Gnyueh wrote: ↑Fri Jul 31, 2020 3:19 pm
jamesh wrote: ↑Fri Jul 31, 2020 3:09 pm
I cannot be particularly detailed (NDA), but it worth noting that everyday memory bandwidth usage will, on average, be higher than pathological test case memory tests seen here. We would probably expect anywhere between 20 and 40% better performance in real world usage than that show in some memory test systems. It would certainly be possible, given what we know about how everything works, to 'game' these benchmarks and get much higher speeds reported, along the lines of that 20-40% figure, but we don't do that. I cannot be sure about other manufacturers ethics on this.
Welp that is interesting, the BW test is of course not that real world but it indicates the performace of memory controller in the specific dimension, which is meaningful, and how about the BW scaling with thread increasing in internal test? I wonder rather believe these disappointing results are not real.
From reading the thread
viewtopic.php?t=271121
it is clear that different people obtained and confirmed the same result, so there is no error in the sense of reproducibility. Instructions are also given in that thread, if you want to run the test yourself.
As I described where
ejolson wrote: ↑Tue Apr 21, 2020 3:51 pm
While stream is definitely a synthetic RAM benchmark, in my opinion copying memory around is not uncommon as are sections of code that add and rescale vectors of numbers. The stream kernels were originally developed to represent the kinds of vector operations used in a real-world ocean-modelling program and explain why the Cray supercomputers performed so well when performing such calculations. More information is available at
http://www.cs.virginia.edu/~mccalpin/ST ... -01-25.pdf
which appears in
viewtopic.php?p=1647290#p1647290
When performing similar operations in practical code, it becomes important to understand the hardware well enough to know whether memory contention will result in the elapsed time of the parallel computation being more or less.

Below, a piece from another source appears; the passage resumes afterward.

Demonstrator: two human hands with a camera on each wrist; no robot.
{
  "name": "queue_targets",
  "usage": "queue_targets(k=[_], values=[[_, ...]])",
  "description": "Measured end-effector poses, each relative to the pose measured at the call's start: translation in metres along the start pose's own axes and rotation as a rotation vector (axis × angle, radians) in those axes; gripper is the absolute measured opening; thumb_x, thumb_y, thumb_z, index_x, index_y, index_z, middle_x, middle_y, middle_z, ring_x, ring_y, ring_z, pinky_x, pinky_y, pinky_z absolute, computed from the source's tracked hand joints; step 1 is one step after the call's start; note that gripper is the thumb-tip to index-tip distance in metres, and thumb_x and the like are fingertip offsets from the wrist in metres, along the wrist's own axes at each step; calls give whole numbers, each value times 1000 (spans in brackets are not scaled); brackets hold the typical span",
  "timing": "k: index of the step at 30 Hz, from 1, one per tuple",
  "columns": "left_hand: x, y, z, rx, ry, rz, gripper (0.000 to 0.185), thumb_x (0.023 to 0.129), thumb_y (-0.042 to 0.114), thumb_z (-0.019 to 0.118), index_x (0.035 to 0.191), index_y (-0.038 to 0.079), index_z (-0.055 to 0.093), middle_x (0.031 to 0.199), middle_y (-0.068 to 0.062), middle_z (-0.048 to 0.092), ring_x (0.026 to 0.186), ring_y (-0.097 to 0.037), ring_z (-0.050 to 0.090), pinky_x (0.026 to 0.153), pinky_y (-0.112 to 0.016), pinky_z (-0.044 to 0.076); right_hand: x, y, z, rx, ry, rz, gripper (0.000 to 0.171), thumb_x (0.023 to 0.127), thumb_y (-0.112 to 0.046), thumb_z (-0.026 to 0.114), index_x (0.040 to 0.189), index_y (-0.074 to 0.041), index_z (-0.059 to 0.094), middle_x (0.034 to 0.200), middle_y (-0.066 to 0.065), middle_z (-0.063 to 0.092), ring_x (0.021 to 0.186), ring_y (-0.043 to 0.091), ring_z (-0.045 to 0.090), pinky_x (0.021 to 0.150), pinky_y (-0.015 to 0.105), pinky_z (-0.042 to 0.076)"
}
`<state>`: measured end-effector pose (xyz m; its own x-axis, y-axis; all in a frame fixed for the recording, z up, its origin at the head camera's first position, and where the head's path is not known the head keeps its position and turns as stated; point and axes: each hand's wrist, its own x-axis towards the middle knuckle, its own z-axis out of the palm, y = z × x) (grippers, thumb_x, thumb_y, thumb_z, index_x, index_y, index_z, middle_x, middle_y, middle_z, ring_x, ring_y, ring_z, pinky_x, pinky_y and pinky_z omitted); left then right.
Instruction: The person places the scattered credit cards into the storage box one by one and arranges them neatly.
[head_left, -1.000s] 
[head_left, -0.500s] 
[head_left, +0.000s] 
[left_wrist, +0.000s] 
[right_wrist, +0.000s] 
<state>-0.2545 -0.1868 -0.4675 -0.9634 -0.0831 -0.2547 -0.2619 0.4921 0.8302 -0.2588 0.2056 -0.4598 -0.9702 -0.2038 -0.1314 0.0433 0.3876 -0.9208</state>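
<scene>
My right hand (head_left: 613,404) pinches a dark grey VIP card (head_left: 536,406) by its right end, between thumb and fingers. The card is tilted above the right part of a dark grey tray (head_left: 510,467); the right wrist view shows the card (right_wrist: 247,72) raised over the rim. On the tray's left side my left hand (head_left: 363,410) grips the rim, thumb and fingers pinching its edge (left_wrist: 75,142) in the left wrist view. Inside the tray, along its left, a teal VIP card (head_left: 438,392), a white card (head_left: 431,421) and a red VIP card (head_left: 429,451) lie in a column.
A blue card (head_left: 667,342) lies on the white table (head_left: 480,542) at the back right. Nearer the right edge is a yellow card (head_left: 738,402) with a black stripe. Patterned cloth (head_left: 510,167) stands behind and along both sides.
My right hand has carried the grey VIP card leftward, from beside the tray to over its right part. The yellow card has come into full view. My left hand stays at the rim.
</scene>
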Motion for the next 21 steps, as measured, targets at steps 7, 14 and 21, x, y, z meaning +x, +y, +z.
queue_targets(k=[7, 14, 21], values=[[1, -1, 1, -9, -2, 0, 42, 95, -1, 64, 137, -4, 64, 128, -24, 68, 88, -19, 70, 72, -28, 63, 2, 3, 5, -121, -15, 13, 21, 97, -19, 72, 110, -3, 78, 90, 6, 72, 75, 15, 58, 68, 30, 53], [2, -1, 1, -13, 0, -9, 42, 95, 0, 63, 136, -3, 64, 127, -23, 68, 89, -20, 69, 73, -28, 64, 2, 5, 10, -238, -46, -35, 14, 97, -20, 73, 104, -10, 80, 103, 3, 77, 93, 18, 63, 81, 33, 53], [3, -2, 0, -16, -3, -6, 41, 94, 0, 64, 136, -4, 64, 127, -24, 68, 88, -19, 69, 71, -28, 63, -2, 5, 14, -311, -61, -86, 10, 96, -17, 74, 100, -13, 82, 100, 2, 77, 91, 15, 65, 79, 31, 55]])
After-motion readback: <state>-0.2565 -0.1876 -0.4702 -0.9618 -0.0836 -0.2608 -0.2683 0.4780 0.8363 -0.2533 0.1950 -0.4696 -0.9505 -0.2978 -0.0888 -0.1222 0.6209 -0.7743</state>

Note that scheduling is not a problem as these are trivially parallel operations. The difficulty is that even though there are many cores, they all share the same memory bus. Moreover, the nature of the stream vector kernels allows a single fast core to max out available bandwidth on the 4B's memory bus.
This is one reason the extra memory channels on high core-count EPYC and Power9 processors are attractive for parallel scaling. It is also why the high-bandwidth memory of the Fujitsu AFX64 led to a machine that absolutely trounces other systems in per-core efficiency on problems similar to the high-performance conjugate gradient. The advantage of such designs become most obvious when compared to the memory controllers used in the ShenWei SW26010 and, of course, the Raspberry Pi.